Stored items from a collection

Start of Block

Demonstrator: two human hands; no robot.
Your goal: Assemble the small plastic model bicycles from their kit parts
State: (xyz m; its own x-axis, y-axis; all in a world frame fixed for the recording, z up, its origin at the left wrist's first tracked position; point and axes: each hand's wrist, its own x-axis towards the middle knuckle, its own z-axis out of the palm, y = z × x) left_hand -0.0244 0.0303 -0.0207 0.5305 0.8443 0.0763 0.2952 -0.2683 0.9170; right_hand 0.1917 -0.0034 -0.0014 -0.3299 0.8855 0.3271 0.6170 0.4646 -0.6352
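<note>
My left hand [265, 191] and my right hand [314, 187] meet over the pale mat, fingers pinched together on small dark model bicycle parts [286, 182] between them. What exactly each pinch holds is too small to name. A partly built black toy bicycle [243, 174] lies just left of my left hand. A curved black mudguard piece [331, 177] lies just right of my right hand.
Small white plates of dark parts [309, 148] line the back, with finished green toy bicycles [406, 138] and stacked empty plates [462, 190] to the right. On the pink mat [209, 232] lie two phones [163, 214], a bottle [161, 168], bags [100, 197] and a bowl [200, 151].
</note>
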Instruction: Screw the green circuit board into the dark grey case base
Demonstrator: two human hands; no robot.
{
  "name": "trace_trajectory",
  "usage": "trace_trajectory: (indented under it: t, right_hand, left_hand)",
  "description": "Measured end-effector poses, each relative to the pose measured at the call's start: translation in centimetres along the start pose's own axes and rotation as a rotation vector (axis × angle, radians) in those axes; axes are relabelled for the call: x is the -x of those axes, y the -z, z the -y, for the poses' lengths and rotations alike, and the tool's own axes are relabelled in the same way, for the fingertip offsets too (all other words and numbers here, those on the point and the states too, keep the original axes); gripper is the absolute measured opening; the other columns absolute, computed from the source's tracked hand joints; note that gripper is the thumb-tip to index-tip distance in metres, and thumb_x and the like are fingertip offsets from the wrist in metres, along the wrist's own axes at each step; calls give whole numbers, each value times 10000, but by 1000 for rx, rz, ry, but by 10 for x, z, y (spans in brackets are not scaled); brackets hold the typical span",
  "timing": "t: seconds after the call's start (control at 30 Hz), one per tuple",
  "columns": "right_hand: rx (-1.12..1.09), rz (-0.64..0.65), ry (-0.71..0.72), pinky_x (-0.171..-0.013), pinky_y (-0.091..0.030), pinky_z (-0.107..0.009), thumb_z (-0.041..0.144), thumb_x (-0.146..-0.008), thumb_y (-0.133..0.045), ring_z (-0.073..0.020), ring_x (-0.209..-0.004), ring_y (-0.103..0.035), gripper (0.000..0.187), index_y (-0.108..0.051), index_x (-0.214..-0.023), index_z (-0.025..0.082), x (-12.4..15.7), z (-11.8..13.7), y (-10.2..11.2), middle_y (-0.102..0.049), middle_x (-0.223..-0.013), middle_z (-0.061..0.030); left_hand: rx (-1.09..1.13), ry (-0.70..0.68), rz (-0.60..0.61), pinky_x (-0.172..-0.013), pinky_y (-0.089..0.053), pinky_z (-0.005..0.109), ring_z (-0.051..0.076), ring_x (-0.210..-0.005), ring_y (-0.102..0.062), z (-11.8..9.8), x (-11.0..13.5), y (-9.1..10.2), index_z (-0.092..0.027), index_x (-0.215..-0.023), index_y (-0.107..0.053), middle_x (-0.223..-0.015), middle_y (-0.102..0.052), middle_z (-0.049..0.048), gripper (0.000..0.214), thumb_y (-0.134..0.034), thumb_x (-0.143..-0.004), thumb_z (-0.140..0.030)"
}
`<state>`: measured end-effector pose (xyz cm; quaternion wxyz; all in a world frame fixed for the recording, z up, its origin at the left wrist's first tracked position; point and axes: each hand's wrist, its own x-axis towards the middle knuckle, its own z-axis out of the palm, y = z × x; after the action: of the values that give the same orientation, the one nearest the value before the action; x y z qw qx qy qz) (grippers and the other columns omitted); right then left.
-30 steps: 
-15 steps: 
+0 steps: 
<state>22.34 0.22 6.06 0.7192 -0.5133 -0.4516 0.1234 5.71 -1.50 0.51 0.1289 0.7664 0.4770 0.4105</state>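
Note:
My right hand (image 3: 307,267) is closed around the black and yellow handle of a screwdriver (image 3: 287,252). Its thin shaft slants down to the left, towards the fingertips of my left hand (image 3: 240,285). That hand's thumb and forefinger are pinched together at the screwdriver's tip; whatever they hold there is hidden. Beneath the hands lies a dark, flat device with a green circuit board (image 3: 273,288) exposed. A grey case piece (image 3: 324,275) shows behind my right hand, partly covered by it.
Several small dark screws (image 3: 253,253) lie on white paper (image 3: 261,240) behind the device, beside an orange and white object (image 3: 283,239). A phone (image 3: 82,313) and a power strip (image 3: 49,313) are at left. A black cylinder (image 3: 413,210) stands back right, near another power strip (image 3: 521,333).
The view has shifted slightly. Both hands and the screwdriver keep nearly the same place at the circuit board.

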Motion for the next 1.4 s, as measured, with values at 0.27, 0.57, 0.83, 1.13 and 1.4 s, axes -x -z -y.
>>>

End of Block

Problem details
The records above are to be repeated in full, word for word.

Result of the task
Demonstrator: two human hands; no robot.
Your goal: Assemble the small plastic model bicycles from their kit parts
State: (xyz m; its own x-axis, y-axis; all in a world frame fixed for the recording, z up, its origin at the left wrist's first tracked position; point and axes: each hand's wrist, its own x-axis towards the middle knuckle, its own z-axis out of the palm, y = z × x) left_hand -0.0244 0.0303 -0.0207 0.5305 0.8443 0.0763 0.2952 -0.2683 0.9170; right_hand 0.1917 -0.0034 -0.0014 -0.3299 0.8855 0.3271 0.6170 0.4646 -0.6352
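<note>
My left hand [265, 191] and my right hand [314, 187] meet over the pale mat, fingers pinched together on small dark model bicycle parts [286, 182] between them. What exactly each pinch holds is too small to name. A partly built black toy bicycle [243, 174] lies just left of my left hand. A curved black mudguard piece [331, 177] lies just right of my right hand.
Small white plates of dark parts [309, 148] line the back, with finished green toy bicycles [406, 138] and stacked empty plates [462, 190] to the right. On the pink mat [209, 232] lie two phones [163, 214], a bottle [161, 168], bags [100, 197] and a bowl [200, 151].
</note>
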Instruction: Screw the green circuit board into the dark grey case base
Demonstrator: two human hands; no robot.
{
  "name": "trace_trajectory",
  "usage": "trace_trajectory: (indented under it: t, right_hand, left_hand)",
  "description": "Measured end-effector poses, each relative to the pose measured at the call's start: translation in centimetres along the start pose's own axes and rotation as a rotation vector (axis × angle, radians) in those axes; axes are relabelled for the call: x is the -x of those axes, y the -z, z the -y, for the poses' lengths and rotations alike, and the tool's own axes are relabelled in the same way, for the fingertip offsets too (all other words and numbers here, those on the point and the states too, keep the original axes); gripper is the absolute measured opening; the other columns absolute, computed from the source's tracked hand joints; note that gripper is the thumb-tip to index-tip distance in metres, and thumb_x and the like are fingertip offsets from the wrist in metres, along the wrist's own axes at each step; calls give whole numbers, each value times 10000, but by 1000 for rx, rz, ry, but by 10 for x, z, y (spans in brackets are not scaled); brackets hold the typical span",
  "timing": "t: seconds after the call's start (control at 30 Hz), one per tuple",
  "columns": "right_hand: rx (-1.12..1.09), rz (-0.64..0.65), ry (-0.71..0.72), pinky_x (-0.171..-0.013), pinky_y (-0.091..0.030), pinky_z (-0.107..0.009), thumb_z (-0.041..0.144), thumb_x (-0.146..-0.008), thumb_y (-0.133..0.045), ring_z (-0.073..0.020), ring_x (-0.209..-0.004), ring_y (-0.103..0.035), gripper (0.000..0.187), index_y (-0.108..0.051), index_x (-0.214..-0.023), index_z (-0.025..0.082), x (-12.4..15.7), z (-11.8..13.7), y (-10.2..11.2), middle_y (-0.102..0.049), middle_x (-0.223..-0.013), middle_z (-0.061..0.030); left_hand: rx (-1.09..1.13), ry (-0.70..0.68), rz (-0.60..0.61), pinky_x (-0.172..-0.013), pinky_y (-0.089..0.053), pinky_z (-0.005..0.109), ring_z (-0.051..0.076), ring_x (-0.210..-0.005), ring_y (-0.102..0.062), z (-11.8..9.8), x (-11.0..13.5), y (-9.1..10.2), index_z (-0.092..0.027), index_x (-0.215..-0.023), index_y (-0.107..0.053), middle_x (-0.223..-0.015), middle_y (-0.102..0.052), middle_z (-0.049..0.048), gripper (0.000..0.214), thumb_y (-0.134..0.034), thumb_x (-0.143..-0.004), thumb_z (-0.140..0.030)"
}
`<state>`: measured end-effector pose (xyz cm; quaternion wxyz; all in a world frame fixed for the recording, z up, its origin at the left wrist's first tracked position; point and axes: each hand's wrist, its own x-axis towards the middle knuckle, its own z-axis out of the palm, y = z × x; after the action: of the values that give the same orientation, the one nearest the value before the action; x y z qw qx qy qz) (grippers and the other columns omitted); right then left.
-30 steps: 
-15 steps: 
+0 steps: 
<state>22.34 0.22 6.06 0.7192 -0.5133 -0.4516 0.1234 5.71 -1.50 0.51 0.1289 0.7664 0.4770 0.4105</state>
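Note:
My right hand (image 3: 307,267) is closed around the black and yellow handle of a screwdriver (image 3: 287,252). Its thin shaft slants down to the left, towards the fingertips of my left hand (image 3: 240,285). That hand's thumb and forefinger are pinched together at the screwdriver's tip; whatever they hold there is hidden. Beneath the hands lies a dark, flat device with a green circuit board (image 3: 273,288) exposed. A grey case piece (image 3: 324,275) shows behind my right hand, partly covered by it.
Several small dark screws (image 3: 253,253) lie on white paper (image 3: 261,240) behind the device, beside an orange and white object (image 3: 283,239). A phone (image 3: 82,313) and a power strip (image 3: 49,313) are at left. A black cylinder (image 3: 413,210) stands back right, near another power strip (image 3: 521,333).
The view has shifted slightly. Both hands and the screwdriver keep nearly the same place at the circuit board.
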
Motion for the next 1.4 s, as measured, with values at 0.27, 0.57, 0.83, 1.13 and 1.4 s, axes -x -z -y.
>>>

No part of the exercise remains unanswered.